As victim tells him what he took from her, West 7th stranger rapist sentenced to 55 years
As he watched pornography at his grandmother’s house, Caylon Washington masturbated, as he often did to soothe disappointments, failures or other stress. On this night, it was insufficient.
He got up and began to hunt.
The 24-year-old was in search of women who were pretty. He headed to West 7th, a Fort Worth district of bars that teems with college students.
After driving around the district for a few hours looking for someone to rape, Washington found an 18-year-old woman walking to her car in an alley-like area of parking stalls near a Foch Street bar, Texas Republic, that had been her last stop.
She had been with a friend and an acquaintance for a night of bar hopping late on a Sunday and an early Monday in June 2022.
Once the woman was inside the car, Washington approached and knocked on the window. The woman thought she had dropped something.
She rolled down the window about half way.
“It was a man,” she testified this week at Washington’s trial to determine his punishment on six counts of aggravated sexual assault. Washington last week pleaded guilty to the counts, and a jury in the 371st District Court in Tarrant County began on Tuesday to hear evidence and argument to assess punishment.
After about an hour of deliberation, the jury on Wednesday unanimously decided on a prison term of 55 years. Washington will become eligible for parole when he has served 27 1/2 years.
The jury was asked to select a number of years between five to 99, or life.
The state had sought life. Defense attorneys John Brender and Lindsay Truly requested a term of between five and 10 years to be served on probation, a sentence for which the defendant was eligible because he has no prior felony convictions.
Judge Ryan Hill presided at the trial.
As Washington began to talk with the victim, he told her he thought she was pretty and that perhaps they could be friends.
She explained to Washington she had a boyfriend, though she did not.
“Let me at least get your Instagram,” Washington said.
Rather than taking out a cellphone to note her social media handle, Washington withdrew a handgun he pointed to the left side of her head.
The woman thought the man was attempting to rob her. She offered her car and a $100 bill.
“He said he didn’t want my money. He wanted my [genitalia],” the woman testified.
He held the gun, which had a laser beam attachment, in his right hand. With his left, he reached in and opened the car door.
Washington tried to pull the woman from the car by her legs.
“He said I was not the one making the decisions here,” she testified.
In various locations inside her Mercedes-Benz, Washington forced her to engage in six distinct sexual acts. The vehicle was, he said, a “rich white-girl car.”
“He said if I ever wanted to see my family again to pretend that I was enjoying it,” the victim, who is now 20, said.
“And did you end up pretending?” prosecutor Darren De La Cruz asked.
“Yes,” the victim replied.
When he was done, Washington apologized for scaring the woman. He could never really hurt someone, he said. He was a lover, not a fighter.
As the woman drove him toward a bank, Washington jumped out of her car.
De La Cruz prosecuted the case with Tarrant County Assistant Criminal District Attorney Stephanie Simpson.
The suspect, as so many are, was identified by a network of city-operated Flock surveillance cameras and vehicle license plate readers.
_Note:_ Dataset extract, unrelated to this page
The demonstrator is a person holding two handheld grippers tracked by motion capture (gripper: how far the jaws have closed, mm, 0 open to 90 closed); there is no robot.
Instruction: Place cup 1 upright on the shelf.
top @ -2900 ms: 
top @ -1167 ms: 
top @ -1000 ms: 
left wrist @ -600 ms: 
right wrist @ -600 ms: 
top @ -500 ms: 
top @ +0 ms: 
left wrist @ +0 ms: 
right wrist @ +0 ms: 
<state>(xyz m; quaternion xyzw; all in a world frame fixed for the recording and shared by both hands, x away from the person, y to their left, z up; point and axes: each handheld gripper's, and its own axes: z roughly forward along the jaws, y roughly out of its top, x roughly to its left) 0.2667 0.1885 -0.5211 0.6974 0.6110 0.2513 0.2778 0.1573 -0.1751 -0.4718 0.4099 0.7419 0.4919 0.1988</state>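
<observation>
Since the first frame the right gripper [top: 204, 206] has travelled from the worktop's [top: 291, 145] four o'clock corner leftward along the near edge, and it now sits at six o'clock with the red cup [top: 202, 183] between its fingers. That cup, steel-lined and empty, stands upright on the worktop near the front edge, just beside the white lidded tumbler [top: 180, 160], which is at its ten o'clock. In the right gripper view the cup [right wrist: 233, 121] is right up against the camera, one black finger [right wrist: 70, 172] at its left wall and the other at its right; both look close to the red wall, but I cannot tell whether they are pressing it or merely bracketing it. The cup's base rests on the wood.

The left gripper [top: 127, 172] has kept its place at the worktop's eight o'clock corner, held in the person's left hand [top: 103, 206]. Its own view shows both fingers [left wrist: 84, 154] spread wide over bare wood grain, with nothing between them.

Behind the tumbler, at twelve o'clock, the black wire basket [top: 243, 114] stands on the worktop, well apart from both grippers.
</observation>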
The vehicle information led Fort Worth police to a house in which Washington lived.
He was stopped on a traffic violation and arrested in connection with outstanding traffic offense warrants before he was arrested in the aggravated sexual assault case.
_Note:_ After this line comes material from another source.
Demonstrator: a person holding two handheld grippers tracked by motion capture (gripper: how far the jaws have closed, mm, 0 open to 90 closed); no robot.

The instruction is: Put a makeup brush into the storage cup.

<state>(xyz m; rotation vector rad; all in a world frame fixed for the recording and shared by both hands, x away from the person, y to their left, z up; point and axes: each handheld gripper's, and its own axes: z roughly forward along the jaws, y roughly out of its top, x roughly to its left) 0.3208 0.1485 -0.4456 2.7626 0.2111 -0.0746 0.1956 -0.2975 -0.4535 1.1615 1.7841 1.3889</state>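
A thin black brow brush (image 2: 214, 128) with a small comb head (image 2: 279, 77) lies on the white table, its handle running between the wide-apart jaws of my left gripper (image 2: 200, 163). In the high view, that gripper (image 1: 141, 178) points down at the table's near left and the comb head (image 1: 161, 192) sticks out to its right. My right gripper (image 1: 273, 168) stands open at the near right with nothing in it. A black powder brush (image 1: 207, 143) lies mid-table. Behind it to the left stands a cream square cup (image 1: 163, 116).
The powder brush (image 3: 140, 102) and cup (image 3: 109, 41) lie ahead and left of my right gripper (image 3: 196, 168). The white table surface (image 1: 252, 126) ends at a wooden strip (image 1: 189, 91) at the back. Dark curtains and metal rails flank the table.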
In Washington’s bedroom, police found a handgun under his mattress.
In his closing argument, Brender asked the jury to consider that the defendant confessed immediately and asked for help when he was confronted by an adult sex crimes detective.
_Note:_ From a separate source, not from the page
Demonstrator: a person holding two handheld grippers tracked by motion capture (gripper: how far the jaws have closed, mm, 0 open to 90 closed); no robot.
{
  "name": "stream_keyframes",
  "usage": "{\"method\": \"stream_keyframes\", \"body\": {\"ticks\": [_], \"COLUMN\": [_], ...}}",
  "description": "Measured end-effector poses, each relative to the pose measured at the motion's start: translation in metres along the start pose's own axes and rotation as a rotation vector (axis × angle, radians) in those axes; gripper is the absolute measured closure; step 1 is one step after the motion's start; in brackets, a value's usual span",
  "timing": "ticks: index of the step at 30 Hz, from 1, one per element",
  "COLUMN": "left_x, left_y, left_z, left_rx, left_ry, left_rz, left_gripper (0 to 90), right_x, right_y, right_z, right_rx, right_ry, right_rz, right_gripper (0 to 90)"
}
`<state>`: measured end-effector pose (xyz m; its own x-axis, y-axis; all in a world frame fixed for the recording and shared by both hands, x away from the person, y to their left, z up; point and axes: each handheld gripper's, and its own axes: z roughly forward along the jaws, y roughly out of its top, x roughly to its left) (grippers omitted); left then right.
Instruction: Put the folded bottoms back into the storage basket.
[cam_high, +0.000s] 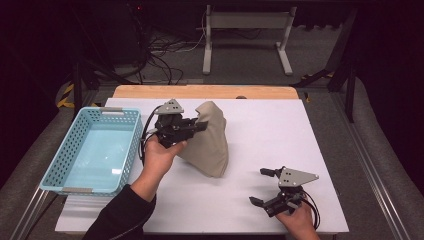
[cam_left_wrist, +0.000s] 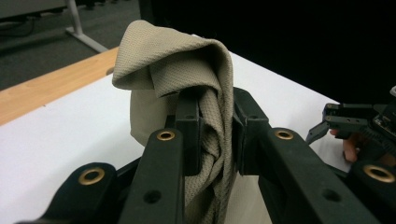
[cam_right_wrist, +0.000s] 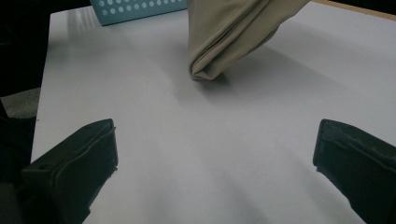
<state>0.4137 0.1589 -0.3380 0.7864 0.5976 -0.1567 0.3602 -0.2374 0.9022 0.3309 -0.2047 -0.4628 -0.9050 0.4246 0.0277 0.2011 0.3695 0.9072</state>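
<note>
Cloth (cam_high: 210, 142) hangs pinched in the left gripper (cam_high: 200, 125) — next, carry it left into the basket (cam_high: 60, 172); right gripper (cam_high: 264, 187) waits spread.

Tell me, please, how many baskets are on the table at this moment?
1. The blue basket stands at the table's left edge, beside the left gripper, which is shut on the beige cloth. Nothing shows inside the basket, and none seems hidden.
</note>
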Motion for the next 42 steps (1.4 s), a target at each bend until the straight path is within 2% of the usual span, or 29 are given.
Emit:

Washington was honest about his crime and was neither a serial rapist nor the Hannibal Lecter that the state had “turn[ed] him into,” Brender argued.
Washington did not minimize what he did, Brender argued. Washington understands he would benefit from sex offender treatment, Brender said, and had not violated the conditions of his bond.
The defense called a clinical psychologist who evaluated Washington and testified on his opinion that the defendant would likely do well under sex offender treatment because of his honesty and engagement since his arrest in therapy for matters unrelated to sex.
Washington’s girlfriend, who also testified as a defense witness, said he is capable of redemption.
“He is my protector,” she testified. “He makes me feel safe.”
Washington elected not to testify.
Jurors heard from the defendant in video and audio recordings of his interviews with Fort Worth Police Department Sgt. Andrew Owen, who investigated the case when he was a sex crimes detective.
After about 40 minutes of inauthentic, casual conversation in an interview room, Washington confessed.
“Is there anything else we should know about?” Owen asked.
The suspect did not add anything at the time, but in a second interview acknowledged that in January 2022 he picked up in his vehicle a woman who was walking on University Drive in Fort Worth. The woman testified that during the ride, the driver, who she identified as Washington from the witness stand, insisted she perform oral sex. The woman got out of the vehicle and later, while both were on foot, he “put something to” her body before she evaded him a second time, she testified.
After the presiding juror announced the verdict, the June 2022 victim read a statement to her assailant. He had made her afraid of the world, she said.
He was, the woman said, a truly sick person.